▶ **WHAT IS BEING ASKED**: What lines in the data hold the string "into"? Show them.

▶ **Data records**:
========================
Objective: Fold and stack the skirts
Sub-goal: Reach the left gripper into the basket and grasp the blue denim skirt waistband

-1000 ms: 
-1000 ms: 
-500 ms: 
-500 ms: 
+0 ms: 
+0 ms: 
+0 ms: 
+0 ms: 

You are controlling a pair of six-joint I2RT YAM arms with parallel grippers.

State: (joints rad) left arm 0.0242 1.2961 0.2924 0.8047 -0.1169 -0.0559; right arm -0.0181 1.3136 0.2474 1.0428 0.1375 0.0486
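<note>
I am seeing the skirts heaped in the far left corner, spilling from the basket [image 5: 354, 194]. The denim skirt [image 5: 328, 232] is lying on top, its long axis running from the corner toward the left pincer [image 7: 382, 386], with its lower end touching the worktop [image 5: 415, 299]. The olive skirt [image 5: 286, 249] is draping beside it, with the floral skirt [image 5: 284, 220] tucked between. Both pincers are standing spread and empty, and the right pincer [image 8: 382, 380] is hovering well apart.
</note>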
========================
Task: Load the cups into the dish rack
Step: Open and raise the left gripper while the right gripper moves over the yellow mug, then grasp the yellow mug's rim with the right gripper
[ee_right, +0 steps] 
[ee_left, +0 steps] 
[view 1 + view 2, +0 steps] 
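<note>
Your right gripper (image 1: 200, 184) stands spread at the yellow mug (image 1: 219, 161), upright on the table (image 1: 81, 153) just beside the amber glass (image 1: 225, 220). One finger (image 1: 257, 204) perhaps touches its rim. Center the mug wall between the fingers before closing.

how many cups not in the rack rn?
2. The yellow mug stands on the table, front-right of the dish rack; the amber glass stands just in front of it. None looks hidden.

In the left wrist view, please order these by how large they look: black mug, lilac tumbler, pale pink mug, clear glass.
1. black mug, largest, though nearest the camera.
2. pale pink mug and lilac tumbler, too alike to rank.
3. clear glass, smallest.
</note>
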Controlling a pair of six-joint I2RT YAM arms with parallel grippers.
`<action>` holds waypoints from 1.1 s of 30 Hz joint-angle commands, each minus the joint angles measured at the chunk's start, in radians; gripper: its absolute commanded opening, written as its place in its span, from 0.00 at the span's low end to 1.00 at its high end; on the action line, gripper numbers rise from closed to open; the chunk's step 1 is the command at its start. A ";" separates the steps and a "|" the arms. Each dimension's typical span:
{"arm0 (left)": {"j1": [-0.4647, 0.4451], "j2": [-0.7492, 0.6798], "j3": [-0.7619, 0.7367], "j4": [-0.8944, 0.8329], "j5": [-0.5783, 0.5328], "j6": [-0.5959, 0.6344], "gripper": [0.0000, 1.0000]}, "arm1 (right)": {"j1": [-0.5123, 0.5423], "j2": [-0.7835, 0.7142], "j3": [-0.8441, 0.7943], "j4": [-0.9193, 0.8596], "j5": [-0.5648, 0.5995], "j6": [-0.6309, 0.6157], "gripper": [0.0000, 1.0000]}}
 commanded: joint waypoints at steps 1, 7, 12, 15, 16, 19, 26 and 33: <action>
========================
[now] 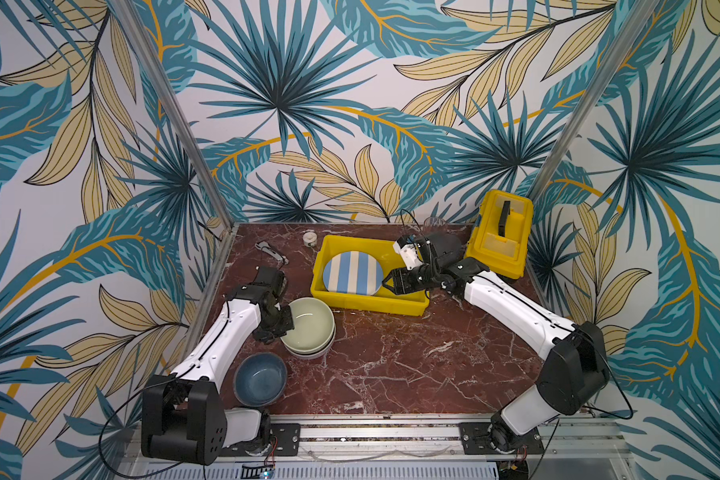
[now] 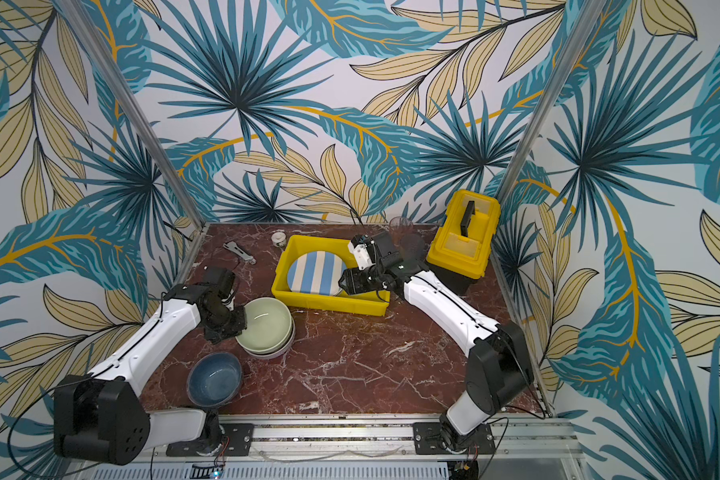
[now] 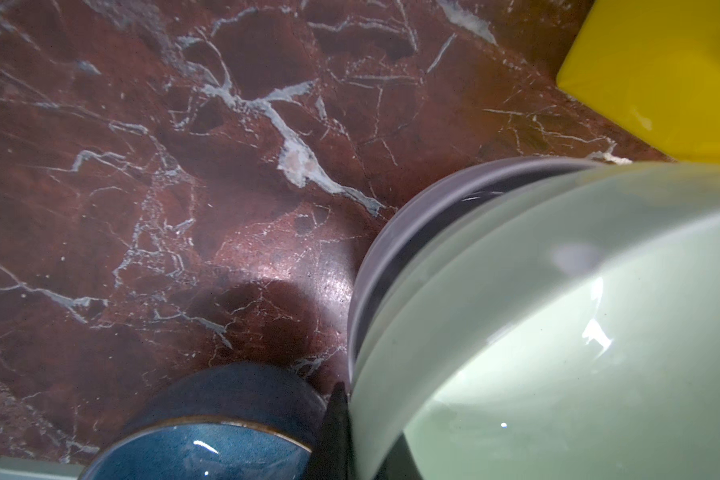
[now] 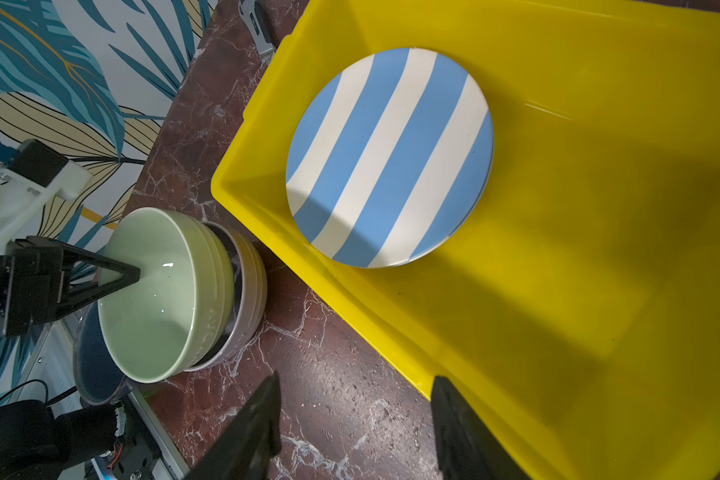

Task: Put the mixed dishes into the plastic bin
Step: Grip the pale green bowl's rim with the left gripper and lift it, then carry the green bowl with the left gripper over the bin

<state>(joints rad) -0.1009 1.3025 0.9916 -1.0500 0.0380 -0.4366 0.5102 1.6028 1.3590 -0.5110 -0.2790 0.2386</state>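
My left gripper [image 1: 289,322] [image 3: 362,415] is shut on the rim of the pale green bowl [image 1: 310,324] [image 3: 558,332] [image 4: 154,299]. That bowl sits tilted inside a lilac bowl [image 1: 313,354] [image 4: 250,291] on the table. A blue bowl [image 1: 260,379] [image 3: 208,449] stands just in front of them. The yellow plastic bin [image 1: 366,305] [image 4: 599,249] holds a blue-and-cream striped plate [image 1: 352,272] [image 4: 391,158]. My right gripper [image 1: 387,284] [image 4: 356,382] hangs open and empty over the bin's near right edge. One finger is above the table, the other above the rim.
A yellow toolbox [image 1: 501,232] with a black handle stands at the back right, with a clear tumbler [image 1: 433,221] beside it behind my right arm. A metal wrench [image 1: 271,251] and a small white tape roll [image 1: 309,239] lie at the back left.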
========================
▶ **SOLUTION FOR THIS TASK**:
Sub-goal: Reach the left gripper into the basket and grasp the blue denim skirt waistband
Task: Load the cups into the dish rack
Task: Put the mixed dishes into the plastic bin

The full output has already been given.